#### Task requirements:
Each line with the word "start" must appear in the answer, copied from the records.

#### Given entries:

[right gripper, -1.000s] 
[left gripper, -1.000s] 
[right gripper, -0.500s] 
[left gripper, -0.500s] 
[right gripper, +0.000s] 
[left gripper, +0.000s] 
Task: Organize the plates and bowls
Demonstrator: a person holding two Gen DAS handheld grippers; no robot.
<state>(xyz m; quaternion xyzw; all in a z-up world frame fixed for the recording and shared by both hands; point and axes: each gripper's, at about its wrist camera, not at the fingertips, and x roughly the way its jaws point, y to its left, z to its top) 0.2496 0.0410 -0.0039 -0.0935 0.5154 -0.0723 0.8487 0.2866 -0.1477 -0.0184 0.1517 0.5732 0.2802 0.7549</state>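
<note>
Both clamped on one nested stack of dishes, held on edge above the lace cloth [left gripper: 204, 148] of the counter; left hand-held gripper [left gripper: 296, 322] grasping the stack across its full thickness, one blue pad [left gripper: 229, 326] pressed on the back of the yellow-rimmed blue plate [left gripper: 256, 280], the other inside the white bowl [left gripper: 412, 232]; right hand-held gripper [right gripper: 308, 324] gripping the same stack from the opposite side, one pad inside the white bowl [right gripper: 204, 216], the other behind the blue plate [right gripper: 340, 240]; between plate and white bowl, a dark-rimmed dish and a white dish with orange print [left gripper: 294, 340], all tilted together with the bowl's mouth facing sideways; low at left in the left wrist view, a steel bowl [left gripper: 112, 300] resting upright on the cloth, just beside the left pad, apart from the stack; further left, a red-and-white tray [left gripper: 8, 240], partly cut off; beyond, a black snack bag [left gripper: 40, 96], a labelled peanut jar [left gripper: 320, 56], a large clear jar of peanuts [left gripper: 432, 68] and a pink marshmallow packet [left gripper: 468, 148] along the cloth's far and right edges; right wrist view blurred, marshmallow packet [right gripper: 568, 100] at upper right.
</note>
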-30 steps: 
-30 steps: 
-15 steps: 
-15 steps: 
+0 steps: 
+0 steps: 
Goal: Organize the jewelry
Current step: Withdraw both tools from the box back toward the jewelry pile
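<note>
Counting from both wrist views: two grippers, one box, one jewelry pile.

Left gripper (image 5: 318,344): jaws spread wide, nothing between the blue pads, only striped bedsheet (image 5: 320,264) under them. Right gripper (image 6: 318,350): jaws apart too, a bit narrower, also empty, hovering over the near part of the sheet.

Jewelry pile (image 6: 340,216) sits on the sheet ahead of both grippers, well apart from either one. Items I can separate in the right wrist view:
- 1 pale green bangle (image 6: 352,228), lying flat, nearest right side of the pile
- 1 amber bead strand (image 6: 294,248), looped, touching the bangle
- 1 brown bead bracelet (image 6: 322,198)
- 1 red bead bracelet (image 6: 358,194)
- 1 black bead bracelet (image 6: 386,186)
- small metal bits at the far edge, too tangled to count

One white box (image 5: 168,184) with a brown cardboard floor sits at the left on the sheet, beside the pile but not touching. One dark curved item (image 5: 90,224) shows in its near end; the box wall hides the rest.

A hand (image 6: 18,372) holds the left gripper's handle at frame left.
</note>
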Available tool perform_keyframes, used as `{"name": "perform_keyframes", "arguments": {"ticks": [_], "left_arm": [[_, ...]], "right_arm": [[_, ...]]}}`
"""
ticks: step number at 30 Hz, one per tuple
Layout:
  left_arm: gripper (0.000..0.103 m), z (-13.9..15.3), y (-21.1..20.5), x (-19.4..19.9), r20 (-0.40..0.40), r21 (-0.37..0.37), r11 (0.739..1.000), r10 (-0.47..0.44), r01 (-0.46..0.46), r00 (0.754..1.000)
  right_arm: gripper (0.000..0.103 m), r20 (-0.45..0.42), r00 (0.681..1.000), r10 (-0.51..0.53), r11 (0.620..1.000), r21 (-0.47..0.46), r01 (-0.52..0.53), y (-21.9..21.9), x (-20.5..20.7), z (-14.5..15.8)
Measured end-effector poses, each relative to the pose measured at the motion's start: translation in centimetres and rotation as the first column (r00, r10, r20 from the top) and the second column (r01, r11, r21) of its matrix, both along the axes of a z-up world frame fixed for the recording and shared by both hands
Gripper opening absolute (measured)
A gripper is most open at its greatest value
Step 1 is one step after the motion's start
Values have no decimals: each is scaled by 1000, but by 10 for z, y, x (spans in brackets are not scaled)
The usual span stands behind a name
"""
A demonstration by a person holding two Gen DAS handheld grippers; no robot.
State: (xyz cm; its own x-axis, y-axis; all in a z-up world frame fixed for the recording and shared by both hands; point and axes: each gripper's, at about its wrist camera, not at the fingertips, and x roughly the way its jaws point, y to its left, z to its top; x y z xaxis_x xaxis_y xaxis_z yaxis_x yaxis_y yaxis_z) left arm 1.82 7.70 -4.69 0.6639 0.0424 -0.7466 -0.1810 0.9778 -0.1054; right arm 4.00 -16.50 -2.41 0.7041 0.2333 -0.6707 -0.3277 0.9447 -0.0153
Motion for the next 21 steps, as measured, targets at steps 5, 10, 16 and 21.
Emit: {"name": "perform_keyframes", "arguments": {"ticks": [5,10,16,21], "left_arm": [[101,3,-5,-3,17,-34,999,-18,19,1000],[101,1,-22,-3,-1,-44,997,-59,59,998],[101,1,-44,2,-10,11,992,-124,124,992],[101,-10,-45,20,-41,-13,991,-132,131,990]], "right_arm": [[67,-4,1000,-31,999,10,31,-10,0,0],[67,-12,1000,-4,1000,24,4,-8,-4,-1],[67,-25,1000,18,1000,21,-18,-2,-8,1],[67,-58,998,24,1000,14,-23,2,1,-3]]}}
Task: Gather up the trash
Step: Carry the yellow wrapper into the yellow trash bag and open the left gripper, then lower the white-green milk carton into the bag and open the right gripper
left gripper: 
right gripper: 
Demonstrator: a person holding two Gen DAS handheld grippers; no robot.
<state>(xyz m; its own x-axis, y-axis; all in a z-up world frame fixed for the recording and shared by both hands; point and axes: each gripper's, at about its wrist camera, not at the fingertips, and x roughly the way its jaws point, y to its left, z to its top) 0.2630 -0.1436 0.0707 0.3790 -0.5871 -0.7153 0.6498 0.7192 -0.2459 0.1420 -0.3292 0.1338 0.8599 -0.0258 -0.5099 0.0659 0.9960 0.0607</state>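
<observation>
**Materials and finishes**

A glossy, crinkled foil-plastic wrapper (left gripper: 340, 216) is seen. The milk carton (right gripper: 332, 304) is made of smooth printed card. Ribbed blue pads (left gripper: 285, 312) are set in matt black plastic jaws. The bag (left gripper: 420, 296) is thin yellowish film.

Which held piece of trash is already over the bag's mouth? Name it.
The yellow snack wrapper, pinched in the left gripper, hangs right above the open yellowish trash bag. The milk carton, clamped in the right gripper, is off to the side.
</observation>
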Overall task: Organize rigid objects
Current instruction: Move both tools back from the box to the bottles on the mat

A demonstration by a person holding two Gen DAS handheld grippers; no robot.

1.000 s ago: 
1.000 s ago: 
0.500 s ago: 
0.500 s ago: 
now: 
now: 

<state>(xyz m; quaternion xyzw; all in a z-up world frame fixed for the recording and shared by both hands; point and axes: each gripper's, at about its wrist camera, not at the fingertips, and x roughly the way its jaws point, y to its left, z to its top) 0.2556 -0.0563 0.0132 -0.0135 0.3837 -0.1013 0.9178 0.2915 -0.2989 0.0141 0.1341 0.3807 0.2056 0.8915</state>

#### Exercise solution:
Measured end-effector poses, each relative to the pose measured at the motion's start: translation in centimetres and rotation as the first column (r00, r10, r20 from the top) and the second column (r01, r11, r21) of its matrix, both along the axes of a z-up world frame fixed for the recording and shared by both hands
Step 1 is one step after the motion's start

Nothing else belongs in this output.